Old-timers in this business may remember the Boston Computer Exchange and its co-founder, Alex Randall. Alex was an intense, heavily-bearded entrepreneur, dedicated to doing good while doing well, and his lovely wife Cameron was the same (only without the beard).
Then tragedy struck. Cameron contracted cancer. She passed away in 1999, leaving Alex with three children and few assets beyond an insurance policy. He visited his mother, living in retirement on St. Thomas, in the Virgin Islands.

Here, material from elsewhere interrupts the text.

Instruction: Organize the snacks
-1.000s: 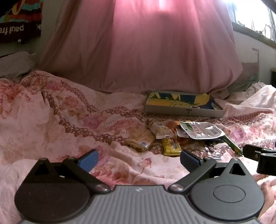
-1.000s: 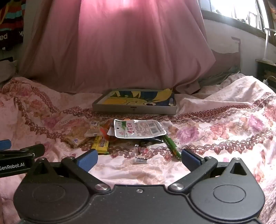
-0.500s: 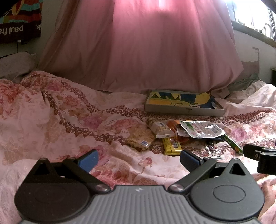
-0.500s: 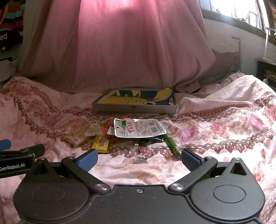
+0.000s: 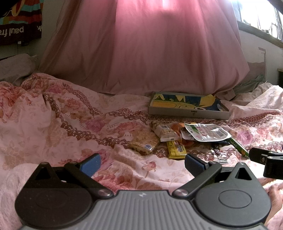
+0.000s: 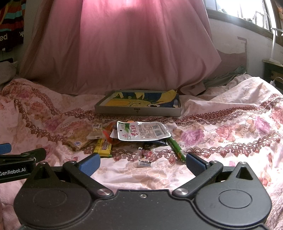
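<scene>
A pile of snacks lies on the floral bedspread: a silver pouch (image 6: pixel 142 131) (image 5: pixel 207 131), a yellow bar (image 6: pixel 104 147) (image 5: pixel 176 149), a brown cracker pack (image 6: pixel 78 139) (image 5: pixel 144 141), a green stick (image 6: pixel 176 147) and a small wrapped candy (image 6: pixel 145 156). A shallow cardboard box (image 6: pixel 138 111) (image 5: pixel 188 113) with a yellow and blue picture inside lies just behind them. My left gripper (image 5: pixel 141 163) is open and empty, short of the pile. My right gripper (image 6: pixel 142 162) is open and empty, its fingers either side of the candy's near end.
A big pink curtain or sheet (image 6: pixel 123 53) hangs behind the box. The floral bedspread (image 6: pixel 230 132) is wrinkled and rises at the right. A window (image 6: pixel 247 10) is at the upper right. The right gripper's side shows in the left wrist view (image 5: pixel 268 159).
Both views have drawn back and dipped very slightly; the pile sits a little farther up in frame. Nothing was grasped or moved.
</scene>
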Motion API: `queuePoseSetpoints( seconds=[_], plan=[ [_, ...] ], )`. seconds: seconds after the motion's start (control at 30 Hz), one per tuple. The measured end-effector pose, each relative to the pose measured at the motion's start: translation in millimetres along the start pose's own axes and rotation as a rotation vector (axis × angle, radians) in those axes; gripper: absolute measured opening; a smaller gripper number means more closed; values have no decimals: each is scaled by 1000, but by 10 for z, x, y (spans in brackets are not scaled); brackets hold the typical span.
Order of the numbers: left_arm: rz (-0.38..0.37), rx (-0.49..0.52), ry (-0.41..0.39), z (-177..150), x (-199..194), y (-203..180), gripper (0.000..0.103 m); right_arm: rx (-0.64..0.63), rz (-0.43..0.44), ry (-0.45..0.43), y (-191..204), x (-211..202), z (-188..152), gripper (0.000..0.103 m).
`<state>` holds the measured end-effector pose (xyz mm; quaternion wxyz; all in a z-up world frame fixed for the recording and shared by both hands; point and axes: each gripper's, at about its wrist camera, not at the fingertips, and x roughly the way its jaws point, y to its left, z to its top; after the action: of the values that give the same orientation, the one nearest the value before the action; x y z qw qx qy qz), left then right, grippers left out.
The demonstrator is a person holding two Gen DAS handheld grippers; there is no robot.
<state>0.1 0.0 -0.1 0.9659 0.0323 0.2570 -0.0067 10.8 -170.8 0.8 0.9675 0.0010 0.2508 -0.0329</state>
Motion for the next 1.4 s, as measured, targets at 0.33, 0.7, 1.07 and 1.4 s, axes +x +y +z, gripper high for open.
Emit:
queuePoseSetpoints(
  seconds=[0.33,0.7,1.07,1.4],
  plan=[
    [0,1,1,0,0,-2,103,1,0,1,-6,2,3,103],
    [2,5,5,1,3,0,103,0,13,15,12,37,15,103],
    [-75,-7,107,102,205,54,103,69,66,74,-129,129,132,103],
    [-157,14,227,500,706,93,103,-265,83,65,-46,387,435,102]
  ],
)
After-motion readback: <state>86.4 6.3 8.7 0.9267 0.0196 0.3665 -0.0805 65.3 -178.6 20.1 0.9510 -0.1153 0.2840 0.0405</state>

There, a miracle occurred. Alex Randall made a choice. He chose not to give up. He chose to remain optimistic.
Other miracles followed. The home across from his mother's came for sale, and he left Boston behind forever. He sought a mother for his own children on the Internet and somehow she found him. He's now turning his compound into a vacation paradise. He turned a gun emplacement there into a swimming pool, and when the Kon-Tiki Party cruise came around the bend last week, he fired an air cannon from it while I hoisted the American flag to the partiers' cheers.
Alex also went to work for a local radio station, WSTA. He began producing daily reports for them called "Good News." First, it covered the island, where happy vibes are a vital part of the local tourist industry. Today, it covers the whole country . I mentioned to a cashier in one of the shops that I was going to visit Alex Randall. "Oh, the Good News Guy?" she said, and smiled.
Yes, the Good News Guy. While many baby boomers have narrowed their time horizons to next month or next year, Alex Randall now looks ahead 10 and 20 years. He smiles, he plans, he's shaved, he looks good. Maybe he'll never be wealthy, but he's already rich in all the ways that matter.
You can be, too. Don't let today get you down. Look for the good news. That's the only way you'll find it.
Clued-in is Kevin Kelly, who managed to get a story into the "Wall Street Journal" detailing how the miracle of the Web is that 3 billion Web pages have been done in 2,000 days since the Web was spun, mostly with no thought of money in mind. He called it a "miracle of sharing" and it is. Commerce, in other words, is just a tip of the Internet iceberg, and while commerce may get buried now and then, that doesn't mean the Internet isn't still growing.
Clueless is Bill Jones, a candidate for Governor of California. I e-mailed his organization several weeks ago after someone working in his name sent me a political spam. Instead of thanking me and dealing with the spammer, Jones' minions put me on his e-mail list! I don't know what he stands for, but frankly I don't care anymore.